College Board announces changes to SAT

The+SAT+is+undergoing+changes+that+will+come+into+effect+by+2024.+These+changes+include+shortening+the+test+and+moving+from+paper+to+digital.

Sophia Bassi

The SAT is undergoing changes that will come into effect by 2024. These changes include shortening the test and moving from paper to digital.

Sophia Bassi, Staff Writer

Changes to the SAT test will come into effect in 2023 for international students and in 2024 for students in the U.S., College Board announced Jan. 25. 

Among these changes include switching the test from paper to computer-based and reducing the test from three hours to two hours of testing time, per College Board. The new online format means that although tests will still be proctored, educators will not need to distribute as many test materials. In addition, there will be more flexibility for test dates, and students’ test scores will be received in days instead of weeks.

Evelyn Snizek (’23), who has taken the SAT on paper, said she predicts the shorter testing duration will have a positive impact on students as, from her own experience, it is challenging to maintain focus for the current three-hour duration.

“It is very difficult for people to sit for three hours and do this test,” she said. “Some in SLD are taking the test for five hours because of extra time, which is an insane amount of time to do a test.”

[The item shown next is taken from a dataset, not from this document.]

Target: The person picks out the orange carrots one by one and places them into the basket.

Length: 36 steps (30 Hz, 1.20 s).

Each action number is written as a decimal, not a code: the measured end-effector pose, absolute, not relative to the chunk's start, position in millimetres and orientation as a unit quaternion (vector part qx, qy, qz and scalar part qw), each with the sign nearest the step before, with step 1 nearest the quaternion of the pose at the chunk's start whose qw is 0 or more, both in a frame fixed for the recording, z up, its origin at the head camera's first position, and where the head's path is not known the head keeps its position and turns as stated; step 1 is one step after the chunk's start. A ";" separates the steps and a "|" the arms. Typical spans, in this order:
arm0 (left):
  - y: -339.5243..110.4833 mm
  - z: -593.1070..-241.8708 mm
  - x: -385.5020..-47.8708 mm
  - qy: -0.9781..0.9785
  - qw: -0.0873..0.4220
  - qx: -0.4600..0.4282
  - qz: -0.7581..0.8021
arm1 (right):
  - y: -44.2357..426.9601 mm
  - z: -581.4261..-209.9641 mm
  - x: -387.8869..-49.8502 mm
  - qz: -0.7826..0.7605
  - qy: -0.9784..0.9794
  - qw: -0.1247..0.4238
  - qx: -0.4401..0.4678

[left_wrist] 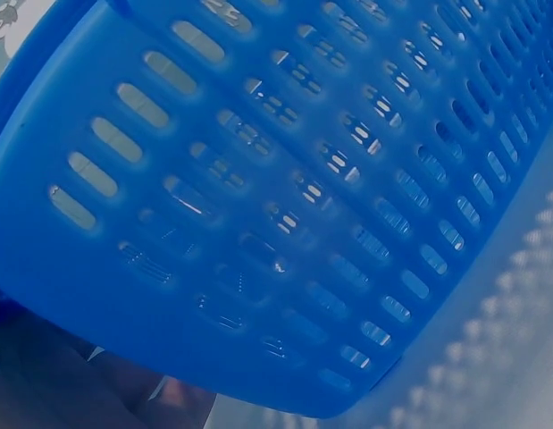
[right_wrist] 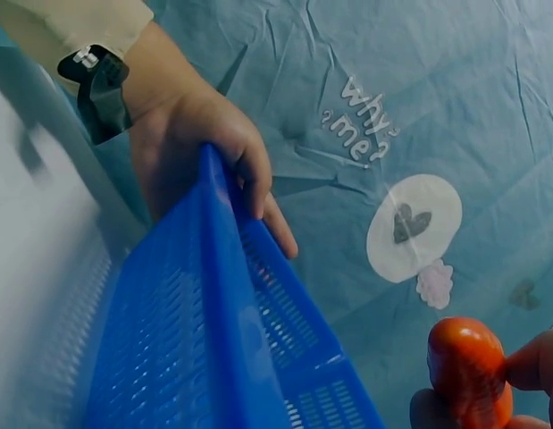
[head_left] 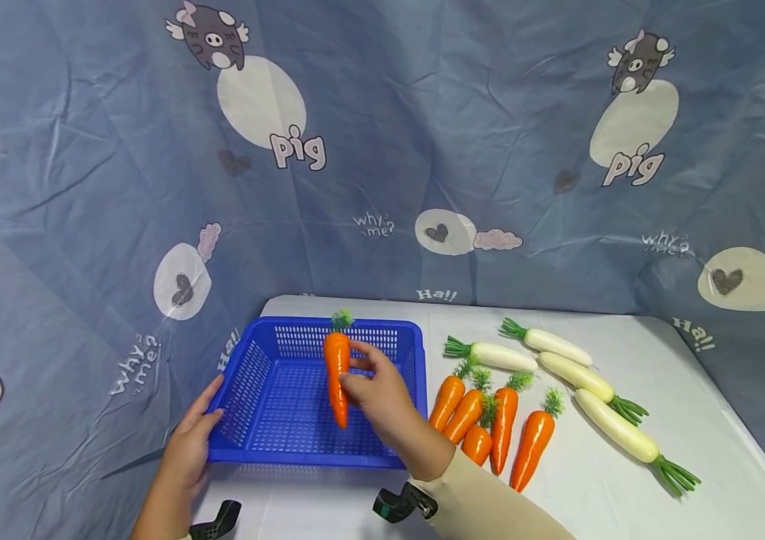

Meanwhile, Danielle Hajjar (’23), who has taken the SAT on paper, said she finds it challenging to focus on a screen for a prolonged period as her “eyes get really tired and it doesn’t work well.”

It is very difficult for people to sit for three hours and do this test. Some in SLD are taking the test for five hours because of extra time, which is an insane amount of time to do a test.”

— Evelyn Snizek ('23)

Likewise, Snizek said she thinks she would prefer taking the test on paper instead of online because “it’s nice to have paper to highlight or underline” – a privilege that students will not have with the online format.

Moreover, according to College Board, the reading section of the SAT will contain shorter passages. Students will also be able to use their calculators throughout the entire math section, a change from the current format which includes a non-calculator section.

Amrita D’Souza (’23), who is currently preparing to take the SAT, said she finds the reading section to be tiring. Hence, she said this new format will allow students to read the passages without losing focus.

“It’s my least favorite section because it’s very mentally exhausting,” she said. “It’s also the first section, so by the time you’re done with that, you already don’t feel like doing anymore.”

In addition, D’Souza said it will not make a difference whether students are permitted to use calculators throughout the test.

“The non-calculator sections barely ever require you to use mental math, and a lot of the questions on the calculator section can easily be done [without a calculator],” she said. “Right now, I don’t really see why there’s two separate sections.”

While Hajjar would ultimately prefer to take the test on paper, she said moving the test online will ensure it is accessible to people around the world.

Amid the changes being made to the SAT, many universities currently do not require standardized test scores. According to Smithsonian Magazine, multiple colleges across the U.S. have become test-optional due to pandemic-induced cancellations and the socioeconomic inequalities highlighted through standardized tests.

However, according to the National Center for Fair and Open Testing, the digitalization of the SAT will not necessarily ensure that test scores will fairly assess a student’s full capability.

I like that universities are going test-optional because you could present a different point of data about something you’ve done successfully.”

— Danielle Hajjar ('23)

Overall, Hajjar said she is in favor of the universities’ decision to be test-optional as students have the opportunity to showcase different achievements other than test scores. She said there are many factors that could hinder a student’s ability to perform their best on the SAT or ACT.

“They might know the material, but when they actually have to take the tests, they might perform differently than their knowledge,” she said. “I like that universities are going test-optional because you could present a different point of data about something you’ve done successfully.”

Additionally, Snizek said lower income students do not have the same access to preparation materials in comparison to higher income students, which can easily inhibit their performance on standardized tests.

With the socioeconomic inequities that are highlighted through standardized testing, Snizek said the trend of universities moving test-optional is positive as test scores do not hold as much importance in one’s application.

“It’s a nice way to include everyone and set a baseline that if you don’t do well on this one SAT, that shouldn’t predict the rest of your life,” she said. “That shouldn’t predict where you go to school just because you didn’t do well on one standardized test.”